[WHAT IS NEEDED]: Using the material that follows, output exactly the lines from the one containing "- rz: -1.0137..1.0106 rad" through the one containing "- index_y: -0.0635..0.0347", with both ends kept.

[SOURCE DATA]:
------------------------------------------------------------------------

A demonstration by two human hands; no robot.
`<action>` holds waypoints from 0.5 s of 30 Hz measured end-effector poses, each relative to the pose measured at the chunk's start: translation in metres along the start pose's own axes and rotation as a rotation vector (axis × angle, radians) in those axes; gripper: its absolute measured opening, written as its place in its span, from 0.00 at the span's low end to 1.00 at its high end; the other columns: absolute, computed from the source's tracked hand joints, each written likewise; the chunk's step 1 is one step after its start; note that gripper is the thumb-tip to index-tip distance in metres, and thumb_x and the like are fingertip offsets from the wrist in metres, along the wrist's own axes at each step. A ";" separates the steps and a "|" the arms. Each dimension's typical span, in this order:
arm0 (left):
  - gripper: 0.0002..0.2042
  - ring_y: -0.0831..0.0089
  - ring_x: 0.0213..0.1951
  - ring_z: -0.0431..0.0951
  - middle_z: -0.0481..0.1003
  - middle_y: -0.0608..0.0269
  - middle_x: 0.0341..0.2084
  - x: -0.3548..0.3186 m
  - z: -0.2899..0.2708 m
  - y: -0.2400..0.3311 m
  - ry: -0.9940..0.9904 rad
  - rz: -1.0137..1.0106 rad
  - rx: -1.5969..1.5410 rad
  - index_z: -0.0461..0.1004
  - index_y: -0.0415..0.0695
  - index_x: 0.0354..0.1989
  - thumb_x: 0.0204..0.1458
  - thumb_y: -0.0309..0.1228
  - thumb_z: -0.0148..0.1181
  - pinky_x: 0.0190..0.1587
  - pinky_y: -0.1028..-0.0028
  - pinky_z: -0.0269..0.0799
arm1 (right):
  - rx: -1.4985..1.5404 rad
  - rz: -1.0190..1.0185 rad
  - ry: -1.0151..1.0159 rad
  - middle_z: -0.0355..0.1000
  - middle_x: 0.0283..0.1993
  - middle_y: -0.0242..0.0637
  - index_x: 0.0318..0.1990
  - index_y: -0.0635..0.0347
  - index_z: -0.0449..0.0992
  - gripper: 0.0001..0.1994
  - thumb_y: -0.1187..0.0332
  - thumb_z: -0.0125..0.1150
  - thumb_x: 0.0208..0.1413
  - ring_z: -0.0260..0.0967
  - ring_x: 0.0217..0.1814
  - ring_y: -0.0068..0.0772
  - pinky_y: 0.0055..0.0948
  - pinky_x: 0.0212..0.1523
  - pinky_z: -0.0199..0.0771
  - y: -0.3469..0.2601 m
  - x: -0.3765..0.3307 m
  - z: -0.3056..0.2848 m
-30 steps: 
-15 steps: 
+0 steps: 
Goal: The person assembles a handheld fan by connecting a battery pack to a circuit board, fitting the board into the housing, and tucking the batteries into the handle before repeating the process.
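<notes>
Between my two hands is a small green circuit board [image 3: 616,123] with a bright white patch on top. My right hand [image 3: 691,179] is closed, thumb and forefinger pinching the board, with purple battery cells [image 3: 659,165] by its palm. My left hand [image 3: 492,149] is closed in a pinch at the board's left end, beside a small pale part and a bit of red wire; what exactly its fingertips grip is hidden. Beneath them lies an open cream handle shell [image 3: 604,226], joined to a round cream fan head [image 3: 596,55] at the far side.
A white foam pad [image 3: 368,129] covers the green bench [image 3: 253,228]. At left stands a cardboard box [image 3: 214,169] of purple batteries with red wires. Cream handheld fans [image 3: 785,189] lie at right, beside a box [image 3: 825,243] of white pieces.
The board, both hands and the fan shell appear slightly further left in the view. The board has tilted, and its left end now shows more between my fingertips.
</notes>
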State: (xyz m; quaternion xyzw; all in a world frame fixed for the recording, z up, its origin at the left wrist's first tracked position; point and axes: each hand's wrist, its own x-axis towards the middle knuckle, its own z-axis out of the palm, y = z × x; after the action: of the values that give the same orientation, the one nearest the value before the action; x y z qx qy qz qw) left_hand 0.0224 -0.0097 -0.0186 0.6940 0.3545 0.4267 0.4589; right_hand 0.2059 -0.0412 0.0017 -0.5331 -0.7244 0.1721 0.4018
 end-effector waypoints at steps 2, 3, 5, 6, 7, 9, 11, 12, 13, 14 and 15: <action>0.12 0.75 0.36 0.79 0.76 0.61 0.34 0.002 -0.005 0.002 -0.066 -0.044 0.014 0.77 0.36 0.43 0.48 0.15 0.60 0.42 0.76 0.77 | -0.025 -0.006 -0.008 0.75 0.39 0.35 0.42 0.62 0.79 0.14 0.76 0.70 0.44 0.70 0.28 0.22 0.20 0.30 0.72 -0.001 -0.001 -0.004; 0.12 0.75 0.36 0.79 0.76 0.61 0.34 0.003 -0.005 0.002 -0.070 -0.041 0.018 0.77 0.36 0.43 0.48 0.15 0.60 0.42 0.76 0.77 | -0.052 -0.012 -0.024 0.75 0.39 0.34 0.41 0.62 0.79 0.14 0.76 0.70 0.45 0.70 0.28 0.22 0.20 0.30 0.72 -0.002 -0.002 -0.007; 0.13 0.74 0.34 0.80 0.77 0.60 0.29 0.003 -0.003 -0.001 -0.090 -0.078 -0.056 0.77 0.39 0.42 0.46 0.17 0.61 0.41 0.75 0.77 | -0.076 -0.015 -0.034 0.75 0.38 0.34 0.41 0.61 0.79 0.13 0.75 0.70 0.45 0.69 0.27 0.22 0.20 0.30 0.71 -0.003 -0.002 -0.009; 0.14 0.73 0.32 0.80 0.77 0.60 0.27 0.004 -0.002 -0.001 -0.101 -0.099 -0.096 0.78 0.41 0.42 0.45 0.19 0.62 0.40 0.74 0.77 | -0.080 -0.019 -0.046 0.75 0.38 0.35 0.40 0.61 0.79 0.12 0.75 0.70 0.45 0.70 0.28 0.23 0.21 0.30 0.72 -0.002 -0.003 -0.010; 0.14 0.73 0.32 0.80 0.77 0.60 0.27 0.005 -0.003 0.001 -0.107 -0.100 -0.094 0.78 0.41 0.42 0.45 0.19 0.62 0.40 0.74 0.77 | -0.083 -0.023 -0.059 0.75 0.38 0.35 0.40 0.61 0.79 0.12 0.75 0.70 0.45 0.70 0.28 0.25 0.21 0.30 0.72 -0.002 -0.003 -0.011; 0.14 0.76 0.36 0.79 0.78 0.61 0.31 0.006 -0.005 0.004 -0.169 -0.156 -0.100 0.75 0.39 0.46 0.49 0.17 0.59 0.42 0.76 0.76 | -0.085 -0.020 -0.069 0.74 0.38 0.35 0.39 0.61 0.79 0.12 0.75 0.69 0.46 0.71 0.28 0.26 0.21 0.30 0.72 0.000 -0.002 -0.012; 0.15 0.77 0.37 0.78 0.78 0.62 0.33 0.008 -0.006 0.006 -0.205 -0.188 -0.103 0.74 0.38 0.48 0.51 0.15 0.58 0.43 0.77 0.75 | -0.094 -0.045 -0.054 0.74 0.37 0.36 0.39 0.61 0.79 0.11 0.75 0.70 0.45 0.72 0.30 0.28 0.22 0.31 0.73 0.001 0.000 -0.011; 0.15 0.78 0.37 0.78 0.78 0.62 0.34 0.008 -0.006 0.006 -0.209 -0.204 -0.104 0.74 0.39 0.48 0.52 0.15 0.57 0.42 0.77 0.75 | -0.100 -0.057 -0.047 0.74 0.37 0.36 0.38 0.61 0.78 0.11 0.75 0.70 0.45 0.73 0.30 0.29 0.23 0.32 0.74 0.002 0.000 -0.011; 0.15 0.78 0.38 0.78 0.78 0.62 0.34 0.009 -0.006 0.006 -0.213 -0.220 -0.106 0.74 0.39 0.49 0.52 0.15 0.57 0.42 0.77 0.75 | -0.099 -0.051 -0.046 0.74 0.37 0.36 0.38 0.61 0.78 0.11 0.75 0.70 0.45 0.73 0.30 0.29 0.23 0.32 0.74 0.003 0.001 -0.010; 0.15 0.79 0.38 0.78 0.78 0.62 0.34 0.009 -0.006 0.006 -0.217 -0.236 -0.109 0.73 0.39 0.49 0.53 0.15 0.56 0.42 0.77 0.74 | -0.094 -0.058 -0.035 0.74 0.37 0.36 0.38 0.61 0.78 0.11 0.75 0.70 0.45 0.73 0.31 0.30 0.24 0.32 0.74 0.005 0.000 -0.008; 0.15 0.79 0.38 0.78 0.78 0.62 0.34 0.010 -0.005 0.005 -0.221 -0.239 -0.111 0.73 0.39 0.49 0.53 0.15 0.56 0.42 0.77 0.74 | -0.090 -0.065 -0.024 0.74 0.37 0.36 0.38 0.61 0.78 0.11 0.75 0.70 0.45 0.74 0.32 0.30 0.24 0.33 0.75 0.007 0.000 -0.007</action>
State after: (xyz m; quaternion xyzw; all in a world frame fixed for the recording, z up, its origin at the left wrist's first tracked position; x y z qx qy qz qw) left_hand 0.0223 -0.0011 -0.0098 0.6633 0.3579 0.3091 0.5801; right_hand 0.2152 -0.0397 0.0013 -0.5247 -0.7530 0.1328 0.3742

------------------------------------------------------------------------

[COMPLETED EXERCISE]:
  - rz: -1.0137..1.0106 rad
  - rx: -1.5969..1.5410 rad
  - index_z: -0.0461..0.1004
  - index_y: -0.0415..0.0695
  - index_x: 0.0354..0.1989
  - thumb_x: 0.0204..0.1458
  - thumb_y: -0.0309..0.1228
  - thumb_z: -0.0148..0.1181
  - pinky_x: 0.0190..0.1587
  - pinky_y: -0.1028..-0.0028
  - pinky_z: -0.0269..0.0799
arm1 (right):
  - rx: -1.4985..1.5404 rad
  - rz: -1.0190..1.0185 rad
  - ry: -1.0151..1.0159 rad
  - middle_z: -0.0355..0.1000
  - middle_x: 0.0283..0.1993
  - middle_y: -0.0242..0.0637
  - index_x: 0.0318..0.1990
  - index_y: -0.0635..0.0347

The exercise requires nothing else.